Using the listing below, print exactly everything from the line with "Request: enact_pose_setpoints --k" down to the line with "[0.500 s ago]", both included, and nothing more.
"""
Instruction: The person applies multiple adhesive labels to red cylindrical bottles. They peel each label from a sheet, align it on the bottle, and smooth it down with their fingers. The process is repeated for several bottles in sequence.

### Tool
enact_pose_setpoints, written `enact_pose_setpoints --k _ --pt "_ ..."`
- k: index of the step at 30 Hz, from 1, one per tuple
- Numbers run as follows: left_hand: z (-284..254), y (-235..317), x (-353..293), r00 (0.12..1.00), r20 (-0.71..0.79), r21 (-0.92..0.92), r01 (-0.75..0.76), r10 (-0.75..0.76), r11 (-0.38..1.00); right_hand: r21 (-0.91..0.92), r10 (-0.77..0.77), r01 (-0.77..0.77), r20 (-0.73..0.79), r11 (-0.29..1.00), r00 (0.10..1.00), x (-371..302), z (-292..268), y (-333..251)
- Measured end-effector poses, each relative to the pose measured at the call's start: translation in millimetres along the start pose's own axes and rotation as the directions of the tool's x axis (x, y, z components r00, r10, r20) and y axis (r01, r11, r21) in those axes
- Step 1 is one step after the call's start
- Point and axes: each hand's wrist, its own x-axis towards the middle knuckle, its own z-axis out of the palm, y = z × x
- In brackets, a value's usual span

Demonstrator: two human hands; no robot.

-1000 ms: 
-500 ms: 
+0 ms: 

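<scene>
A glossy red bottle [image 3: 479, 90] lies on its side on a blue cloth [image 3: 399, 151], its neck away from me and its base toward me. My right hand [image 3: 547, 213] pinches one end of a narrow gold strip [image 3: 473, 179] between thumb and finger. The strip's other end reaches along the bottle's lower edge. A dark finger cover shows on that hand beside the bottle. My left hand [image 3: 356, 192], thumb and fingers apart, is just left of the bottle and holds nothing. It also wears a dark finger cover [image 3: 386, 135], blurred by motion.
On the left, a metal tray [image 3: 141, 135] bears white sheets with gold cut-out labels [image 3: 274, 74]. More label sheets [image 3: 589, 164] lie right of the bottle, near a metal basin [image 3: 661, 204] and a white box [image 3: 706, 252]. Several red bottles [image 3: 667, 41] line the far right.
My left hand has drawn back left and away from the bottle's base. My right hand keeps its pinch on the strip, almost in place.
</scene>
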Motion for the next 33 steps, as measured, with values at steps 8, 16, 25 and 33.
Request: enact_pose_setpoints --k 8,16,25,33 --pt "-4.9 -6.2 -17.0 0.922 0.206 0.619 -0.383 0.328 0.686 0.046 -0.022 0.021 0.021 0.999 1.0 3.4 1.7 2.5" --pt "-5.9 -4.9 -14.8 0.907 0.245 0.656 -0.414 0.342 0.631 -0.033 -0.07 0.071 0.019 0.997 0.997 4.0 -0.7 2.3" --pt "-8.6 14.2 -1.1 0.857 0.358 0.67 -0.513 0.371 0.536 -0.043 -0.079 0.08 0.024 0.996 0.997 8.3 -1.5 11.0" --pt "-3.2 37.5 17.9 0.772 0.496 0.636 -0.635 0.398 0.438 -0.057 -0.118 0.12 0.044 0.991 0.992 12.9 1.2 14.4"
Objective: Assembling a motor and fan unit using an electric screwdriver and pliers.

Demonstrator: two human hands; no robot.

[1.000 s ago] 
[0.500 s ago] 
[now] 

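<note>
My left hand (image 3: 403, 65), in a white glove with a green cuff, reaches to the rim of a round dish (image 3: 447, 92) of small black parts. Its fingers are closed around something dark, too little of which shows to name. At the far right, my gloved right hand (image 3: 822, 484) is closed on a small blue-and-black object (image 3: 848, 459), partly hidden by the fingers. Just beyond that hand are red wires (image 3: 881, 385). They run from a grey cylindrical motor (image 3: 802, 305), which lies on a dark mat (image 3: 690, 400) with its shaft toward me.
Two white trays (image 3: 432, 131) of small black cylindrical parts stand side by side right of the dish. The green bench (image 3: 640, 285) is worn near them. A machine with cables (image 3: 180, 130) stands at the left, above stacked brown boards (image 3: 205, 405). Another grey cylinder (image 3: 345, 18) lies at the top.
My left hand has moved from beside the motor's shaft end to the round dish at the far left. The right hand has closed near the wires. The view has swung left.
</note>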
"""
Solved problem:
Request: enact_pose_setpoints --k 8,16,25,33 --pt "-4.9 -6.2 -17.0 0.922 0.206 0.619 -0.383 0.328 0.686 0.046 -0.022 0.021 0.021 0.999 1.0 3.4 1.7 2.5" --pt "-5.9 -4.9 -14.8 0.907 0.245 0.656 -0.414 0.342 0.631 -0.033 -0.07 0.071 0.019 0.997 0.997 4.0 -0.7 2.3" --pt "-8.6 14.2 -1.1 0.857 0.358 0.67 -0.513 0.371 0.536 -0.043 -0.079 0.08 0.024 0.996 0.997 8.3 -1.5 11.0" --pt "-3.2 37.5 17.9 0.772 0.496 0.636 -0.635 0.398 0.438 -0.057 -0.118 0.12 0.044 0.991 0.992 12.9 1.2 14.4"
Objective: Assembling a motor and fan unit using an electric screwdriver and pliers.

Demonstrator: two human hands; no robot.

[1.000 s ago] 
[0.500 s ago] 

The output is now finished.